▶ Exercise instructions
Reproduce the listing below from the line with "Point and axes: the" to the line with "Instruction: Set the", both lines included, character for character, minus any pictures.

==============================

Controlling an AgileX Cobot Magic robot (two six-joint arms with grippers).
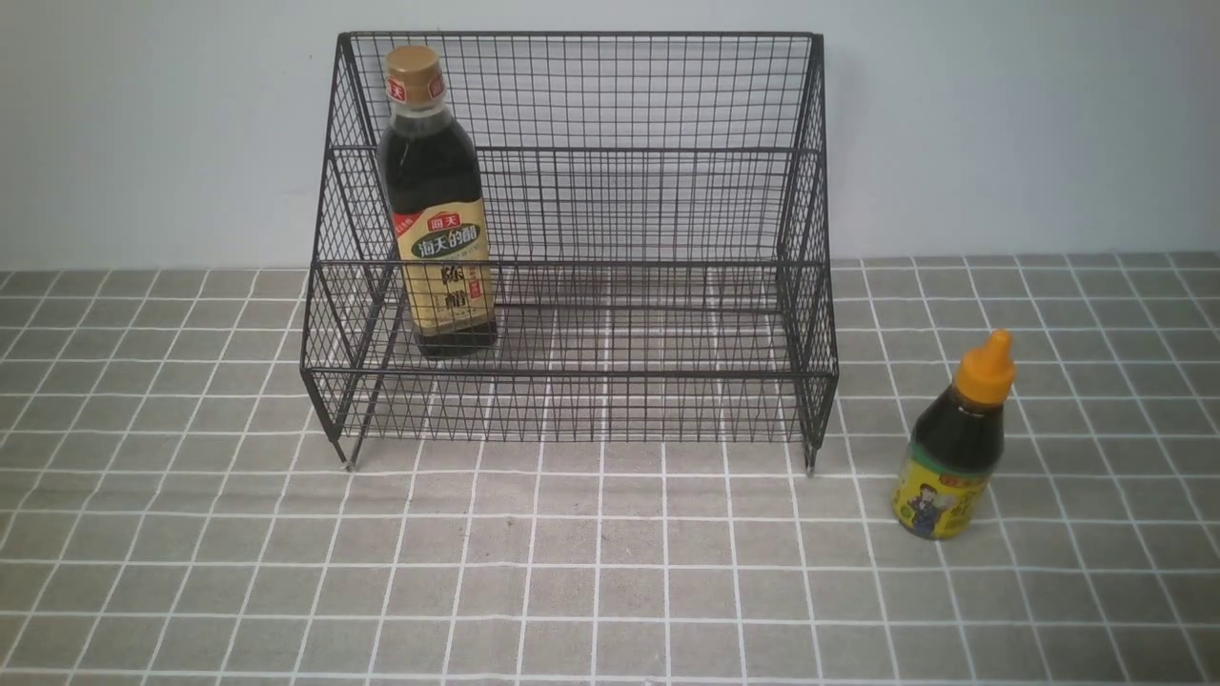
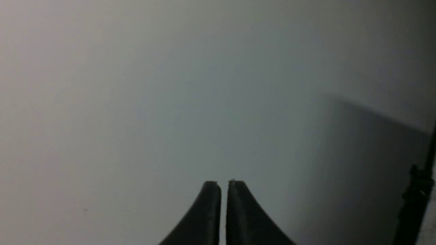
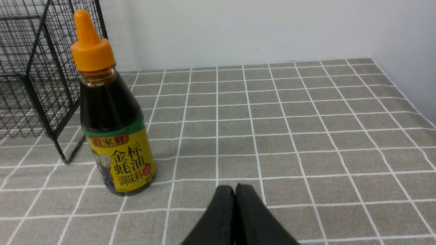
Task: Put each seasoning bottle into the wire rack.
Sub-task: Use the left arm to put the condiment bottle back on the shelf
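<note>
Front view: short bottle (image 1: 953, 455) (orange nozzle) upright.

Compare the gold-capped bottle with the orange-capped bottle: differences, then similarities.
The gold-capped bottle is taller than the orange-capped bottle. Its cap is flat; the orange-capped bottle's is a pointed nozzle. The gold-capped bottle stands inside the wire rack; the orange-capped bottle stands outside on the tablecloth. Both are upright and hold dark liquid.

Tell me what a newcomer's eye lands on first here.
The big black wire rack dominates the middle of the front view, with the tall gold-capped bottle standing upright inside its lower tier at the left end. The short orange-capped bottle stands alone on the checked tablecloth outside the rack, to its right.
</note>
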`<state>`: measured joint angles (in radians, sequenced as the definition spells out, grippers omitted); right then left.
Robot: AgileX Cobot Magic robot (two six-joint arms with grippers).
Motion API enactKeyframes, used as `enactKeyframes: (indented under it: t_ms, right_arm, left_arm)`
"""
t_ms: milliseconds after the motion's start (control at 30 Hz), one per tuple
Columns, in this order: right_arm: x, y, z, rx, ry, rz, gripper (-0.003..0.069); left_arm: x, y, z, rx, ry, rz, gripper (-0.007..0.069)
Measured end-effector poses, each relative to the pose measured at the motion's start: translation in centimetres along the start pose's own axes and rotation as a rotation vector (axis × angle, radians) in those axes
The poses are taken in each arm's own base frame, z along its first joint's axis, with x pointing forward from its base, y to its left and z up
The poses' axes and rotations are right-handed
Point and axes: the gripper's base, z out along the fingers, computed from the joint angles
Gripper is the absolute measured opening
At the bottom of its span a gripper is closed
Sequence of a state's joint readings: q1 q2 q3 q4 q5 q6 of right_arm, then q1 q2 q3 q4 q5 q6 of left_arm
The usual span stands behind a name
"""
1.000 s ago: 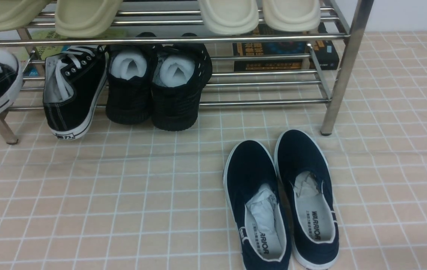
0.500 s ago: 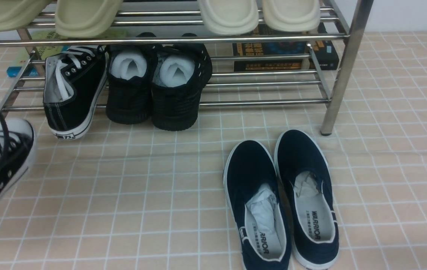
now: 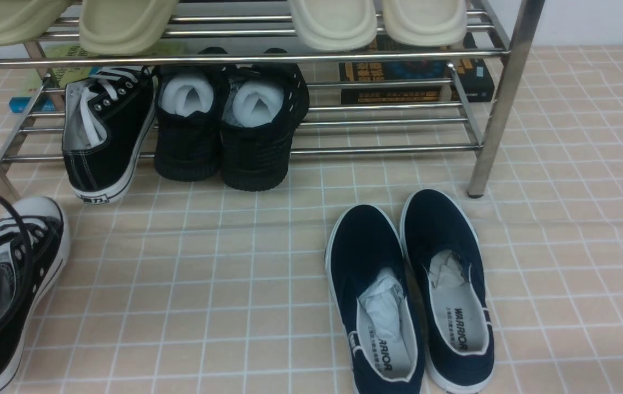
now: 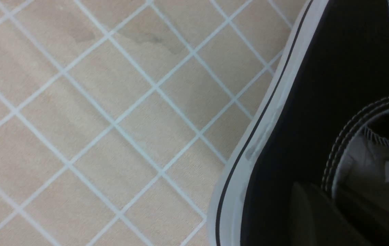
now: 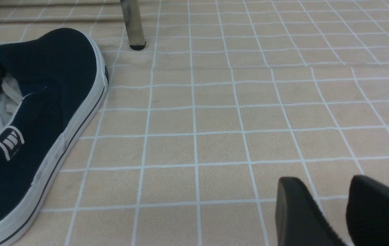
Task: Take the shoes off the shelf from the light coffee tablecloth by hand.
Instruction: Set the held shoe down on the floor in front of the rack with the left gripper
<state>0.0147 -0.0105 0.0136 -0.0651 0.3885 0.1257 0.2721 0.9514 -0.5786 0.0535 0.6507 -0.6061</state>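
**One sneaker nearly parked by the near-left corner, its mate not off yet**

Front view: the shelf [image 3: 500, 93], all shiny chrome tubes, stands along the far edge of the bench on the light coffee tablecloth [image 3: 207, 284]. The carried sneaker [image 3: 13, 273] is low at the near-left corner, white rubber toe aimed at the shelf, with a black cable [image 3: 31, 246] draped over its laces. The second sneaker [image 3: 106, 137] sits at the left end of the lower tier, heel poking out over the front bar, just beside the black mesh shoes [image 3: 229, 126]. The navy slip-ons [image 3: 410, 295] lie out on the cloth toward the right edge.

Left wrist view: the left gripper [image 4: 327, 205] looks clamped on the heel collar, one of the jaws outside on the black canvas and one in the grey lining. We can't tell if the sole touches the cloth. We'd ease it down flat, then let go and lift straight out, clear of the laces. The canvas is floppy and the rubber edge is grippy, so no dragging.

Right wrist view: the right gripper [image 5: 327, 184] has its jaws slightly apart and empty, over bare cloth.
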Motion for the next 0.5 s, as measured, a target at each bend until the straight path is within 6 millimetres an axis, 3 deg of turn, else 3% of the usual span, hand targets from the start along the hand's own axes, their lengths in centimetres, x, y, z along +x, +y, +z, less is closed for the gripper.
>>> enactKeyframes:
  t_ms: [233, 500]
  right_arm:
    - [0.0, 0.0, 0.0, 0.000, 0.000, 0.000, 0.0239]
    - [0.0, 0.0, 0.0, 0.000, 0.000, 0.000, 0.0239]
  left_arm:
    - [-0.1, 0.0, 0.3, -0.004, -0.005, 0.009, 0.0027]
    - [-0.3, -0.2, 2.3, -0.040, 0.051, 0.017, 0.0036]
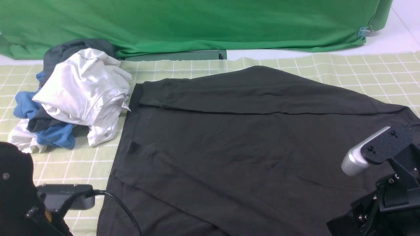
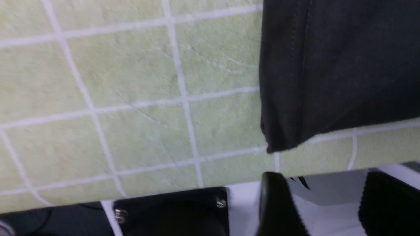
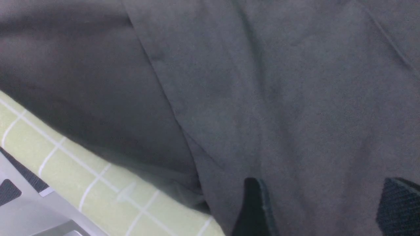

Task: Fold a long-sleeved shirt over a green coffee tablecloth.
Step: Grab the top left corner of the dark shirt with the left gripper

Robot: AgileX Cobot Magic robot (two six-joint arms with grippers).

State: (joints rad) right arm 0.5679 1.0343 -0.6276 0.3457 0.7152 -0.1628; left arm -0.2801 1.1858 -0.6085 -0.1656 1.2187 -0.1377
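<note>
Left end effector (image 2: 325, 196): wide apart, nothing in it, just off a hem corner of the long-sleeved shirt (image 2: 328, 65). Right end effector (image 3: 323, 196): also spread, empty, directly over the black fabric, so nearer. Shirt flat on the green coffee tablecloth (image 1: 361, 68), long axis left to right, 1 sleeve folded along the far edge. Heap of garments (image 1: 78, 95) on the surface, right against its far-left corner.

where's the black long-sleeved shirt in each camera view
Front view: the long-sleeved shirt spreads flat across centre and right.
Left wrist view: only its hemmed corner shows.
Right wrist view: it fills most of the picture.
Shared landmark: the green coffee tablecloth under it.
</note>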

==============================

▶ Answer to the exercise
Point and axes: the gripper's base, z out along the fingers, computed from the joint angles
Gripper is the absolute measured opening
At the bottom of its span a gripper is closed
Sequence of a state's joint readings: q1 q2 q3 q4 q5 q6 of right_arm, then q1 q2 q3 q4 q5 q6 of left_arm
The usual span stands behind a name
"""
1.000 s ago: 
0.500 s ago: 
now: 
now: 
now: 
Task: Take the shoes off the shelf from the light coffee tablecloth by hand.
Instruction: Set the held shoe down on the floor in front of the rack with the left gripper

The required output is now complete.